À l’origine n’est pas leur histoire, même s’ils se sont inspirés de leur vécu. « On s’inspire toujours des interprètes [dans le cas d’À l’Origine, les danseurs Marco Di Nardo et Caterina Politi, ndlr], de leur histoire », continue Sébastien. « Ils prennent le projet en main, et on est là pour les guider. C’est un chassé-croisé, on s’inspire de leur personnalité, et on l’interprète à travers le prisme de notre vision, de notre vécu. Et je pense que la multiculturalité de notre couple est aussi une source d’inspiration ».
Pour nous, non-danseurs, il essaye de décrire son processus créatif – la vulgarisation du langage de la danse est une tâche qui lui demande un instant de réflexion. « Je ne pense pas que l’on soit des chorégraphes intellectuels qui partent d’un texte, d’une thématique complexe pour l’approfondir et la faire ressortir par du mouvement. On part vraiment des personnes avec qui on travaille. Du visuel, du corporel. On se met dans une salle, on improvise, on communique. La création, c’est des hauts et des bas. Tu te perds. Tu te questionnes. Tu te dis, mais qu’est-ce que je fous ? Et puis ça prend du temps. On passe une ou deux semaines intenses avec les danseurs. Puis on prend un mois de repos. On y repense. On revient dessus. Et il ne faut pas oublier les équipes autour. Il y a le dramaturge, il y a le scénographe. Il y a la lumière. Il y a le compositeur. Donc il s’agit d’avancer ensemble en technicité, en rendu visuel, en guidant au mieux les danseurs pour leur donner un fil rouge à suivre, pour qu’ils sentent qu’il y a une construction. Mais on la découvre avec eux, cette construction ».
Sébastien Ramirez : « Je n’arrêterai jamais de danser »

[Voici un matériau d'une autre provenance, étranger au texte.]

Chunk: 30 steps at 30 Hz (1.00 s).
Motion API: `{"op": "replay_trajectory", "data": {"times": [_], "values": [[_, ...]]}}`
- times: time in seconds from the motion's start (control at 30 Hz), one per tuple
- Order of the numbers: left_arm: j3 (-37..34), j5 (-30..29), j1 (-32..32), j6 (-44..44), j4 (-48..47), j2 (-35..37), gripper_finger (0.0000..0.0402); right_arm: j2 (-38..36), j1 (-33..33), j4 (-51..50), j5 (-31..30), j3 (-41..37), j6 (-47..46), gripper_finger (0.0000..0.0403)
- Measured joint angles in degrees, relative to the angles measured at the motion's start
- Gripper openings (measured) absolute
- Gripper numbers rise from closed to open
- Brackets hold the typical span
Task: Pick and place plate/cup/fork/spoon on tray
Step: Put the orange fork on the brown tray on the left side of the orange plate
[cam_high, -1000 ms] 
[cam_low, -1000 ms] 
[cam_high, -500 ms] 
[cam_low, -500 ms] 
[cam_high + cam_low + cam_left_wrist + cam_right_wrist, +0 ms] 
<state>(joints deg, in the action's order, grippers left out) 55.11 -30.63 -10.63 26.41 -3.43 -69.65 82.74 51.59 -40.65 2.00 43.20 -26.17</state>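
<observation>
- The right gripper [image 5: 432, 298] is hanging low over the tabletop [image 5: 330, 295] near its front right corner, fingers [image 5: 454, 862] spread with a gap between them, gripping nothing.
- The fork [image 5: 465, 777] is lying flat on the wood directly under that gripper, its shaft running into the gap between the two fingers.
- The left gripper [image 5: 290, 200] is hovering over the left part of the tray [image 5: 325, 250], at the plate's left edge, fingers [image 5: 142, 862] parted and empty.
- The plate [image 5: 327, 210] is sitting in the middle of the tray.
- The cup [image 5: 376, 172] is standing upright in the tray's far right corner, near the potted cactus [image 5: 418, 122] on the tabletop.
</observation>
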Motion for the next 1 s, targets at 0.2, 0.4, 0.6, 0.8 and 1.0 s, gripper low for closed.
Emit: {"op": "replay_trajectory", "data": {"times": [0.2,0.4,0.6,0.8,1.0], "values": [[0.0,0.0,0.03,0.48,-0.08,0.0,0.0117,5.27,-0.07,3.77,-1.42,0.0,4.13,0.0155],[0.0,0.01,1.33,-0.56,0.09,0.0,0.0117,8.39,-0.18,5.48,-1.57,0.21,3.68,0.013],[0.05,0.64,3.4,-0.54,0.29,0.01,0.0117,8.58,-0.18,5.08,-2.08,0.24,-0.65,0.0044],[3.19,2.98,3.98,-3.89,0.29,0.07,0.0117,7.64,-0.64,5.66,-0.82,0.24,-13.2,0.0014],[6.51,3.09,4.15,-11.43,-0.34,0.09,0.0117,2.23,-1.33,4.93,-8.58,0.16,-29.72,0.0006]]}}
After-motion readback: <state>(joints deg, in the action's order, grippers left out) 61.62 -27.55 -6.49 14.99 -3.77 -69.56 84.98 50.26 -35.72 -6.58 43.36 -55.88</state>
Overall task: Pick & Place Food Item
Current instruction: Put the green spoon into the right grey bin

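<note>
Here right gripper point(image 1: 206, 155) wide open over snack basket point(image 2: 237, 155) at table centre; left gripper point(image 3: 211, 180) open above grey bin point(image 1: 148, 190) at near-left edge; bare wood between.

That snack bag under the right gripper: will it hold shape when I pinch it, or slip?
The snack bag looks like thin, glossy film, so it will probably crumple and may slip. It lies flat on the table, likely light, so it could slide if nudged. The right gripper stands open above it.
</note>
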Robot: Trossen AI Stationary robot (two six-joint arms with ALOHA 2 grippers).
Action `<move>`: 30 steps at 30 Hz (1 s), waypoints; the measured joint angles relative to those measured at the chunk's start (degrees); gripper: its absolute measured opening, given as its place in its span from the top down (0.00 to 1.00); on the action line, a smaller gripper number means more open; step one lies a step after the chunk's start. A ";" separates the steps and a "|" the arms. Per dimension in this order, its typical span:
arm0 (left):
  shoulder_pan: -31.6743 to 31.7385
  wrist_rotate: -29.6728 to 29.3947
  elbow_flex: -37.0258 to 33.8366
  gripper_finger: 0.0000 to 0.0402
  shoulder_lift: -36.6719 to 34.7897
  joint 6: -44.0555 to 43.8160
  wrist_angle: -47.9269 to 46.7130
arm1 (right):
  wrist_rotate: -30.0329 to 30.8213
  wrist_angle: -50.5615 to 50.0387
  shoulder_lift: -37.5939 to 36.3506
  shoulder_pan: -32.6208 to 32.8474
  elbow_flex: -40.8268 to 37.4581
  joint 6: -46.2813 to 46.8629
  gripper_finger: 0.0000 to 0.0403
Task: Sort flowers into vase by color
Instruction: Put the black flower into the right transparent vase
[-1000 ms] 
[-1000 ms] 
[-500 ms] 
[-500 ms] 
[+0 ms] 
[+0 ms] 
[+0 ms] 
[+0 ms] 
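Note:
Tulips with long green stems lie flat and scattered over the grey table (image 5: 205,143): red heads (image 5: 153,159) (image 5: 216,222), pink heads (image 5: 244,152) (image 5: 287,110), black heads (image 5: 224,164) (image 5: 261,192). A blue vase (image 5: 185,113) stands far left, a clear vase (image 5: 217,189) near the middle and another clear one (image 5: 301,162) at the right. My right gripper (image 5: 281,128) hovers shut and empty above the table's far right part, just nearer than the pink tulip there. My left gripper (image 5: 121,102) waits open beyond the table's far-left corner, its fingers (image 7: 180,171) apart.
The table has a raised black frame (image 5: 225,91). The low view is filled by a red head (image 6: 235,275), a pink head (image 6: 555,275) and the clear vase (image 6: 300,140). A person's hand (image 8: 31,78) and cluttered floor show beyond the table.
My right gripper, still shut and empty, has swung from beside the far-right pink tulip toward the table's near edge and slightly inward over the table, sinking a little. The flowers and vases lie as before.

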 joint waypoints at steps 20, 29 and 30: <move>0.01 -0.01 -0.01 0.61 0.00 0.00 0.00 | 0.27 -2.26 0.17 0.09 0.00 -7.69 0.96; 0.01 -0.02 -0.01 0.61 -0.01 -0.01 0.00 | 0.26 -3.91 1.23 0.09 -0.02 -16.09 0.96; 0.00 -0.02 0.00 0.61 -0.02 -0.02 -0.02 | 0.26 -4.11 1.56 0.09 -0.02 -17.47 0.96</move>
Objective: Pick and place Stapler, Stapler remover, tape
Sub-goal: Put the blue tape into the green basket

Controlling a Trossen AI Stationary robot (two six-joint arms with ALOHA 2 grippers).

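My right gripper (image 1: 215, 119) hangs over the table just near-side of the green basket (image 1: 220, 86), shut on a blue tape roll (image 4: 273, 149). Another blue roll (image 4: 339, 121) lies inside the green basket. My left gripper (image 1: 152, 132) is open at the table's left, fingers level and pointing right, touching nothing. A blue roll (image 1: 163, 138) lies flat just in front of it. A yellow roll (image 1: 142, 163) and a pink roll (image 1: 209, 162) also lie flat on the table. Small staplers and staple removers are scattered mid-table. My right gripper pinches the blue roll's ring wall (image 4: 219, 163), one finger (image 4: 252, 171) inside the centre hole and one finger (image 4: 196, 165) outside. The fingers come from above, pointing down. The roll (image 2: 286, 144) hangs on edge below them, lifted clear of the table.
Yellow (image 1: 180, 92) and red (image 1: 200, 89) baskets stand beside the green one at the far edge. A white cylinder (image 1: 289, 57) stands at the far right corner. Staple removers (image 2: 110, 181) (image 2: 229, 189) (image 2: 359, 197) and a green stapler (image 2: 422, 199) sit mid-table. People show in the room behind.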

De bref passage à Perpignan entre deux séjours chez lui, à Berlin, Sébastien est venu échanger avec les danseurs et les danseuses du Training Day. La salle fourmille de joggings amples et les fronts sont baignés de la sueur de l’effort heureux. Comme un bon nombre de participants, Sébastien et Honji sont autodidactes. Une particularité qui le questionne parfois. « Avancer naïvement, c’est aussi une force. Parce que tu crées sans te mettre trop la pression. Mais c’est un milieu, la danse contemporaine. Et tu subis un peu ce regard condescendant. Tu as plus de mal à te faire reconnaître, puisque les autres savent très bien que tu n’as pas les codes. Tu es un danseur hip-hop, tu es un arriviste. Donc ça a été un peu dur au début. Mais il ne faut pas lâcher. Au final, c’est le taf qui parle ».
Blessé à la hanche, il ne dansera pas beaucoup ce soir-là – mais la danse, ça n’est pas tout. À 42 ans, le chorégraphe qui danse depuis trois décennies a multiplié les cordes à son arc pendant sa longue carrière, alternant au gré des projets entre interprète et créateur. « Mais je n’arrêterai jamais de danser », ajoute-t-il avec un sourire.
Retrouvez les prochaines créations de Wang Ramirez « À l’Origine » en représentation dès janvier 2025, et « Echoes of the Soul » dès 2025-2026 au Centre des Arts de Madrid.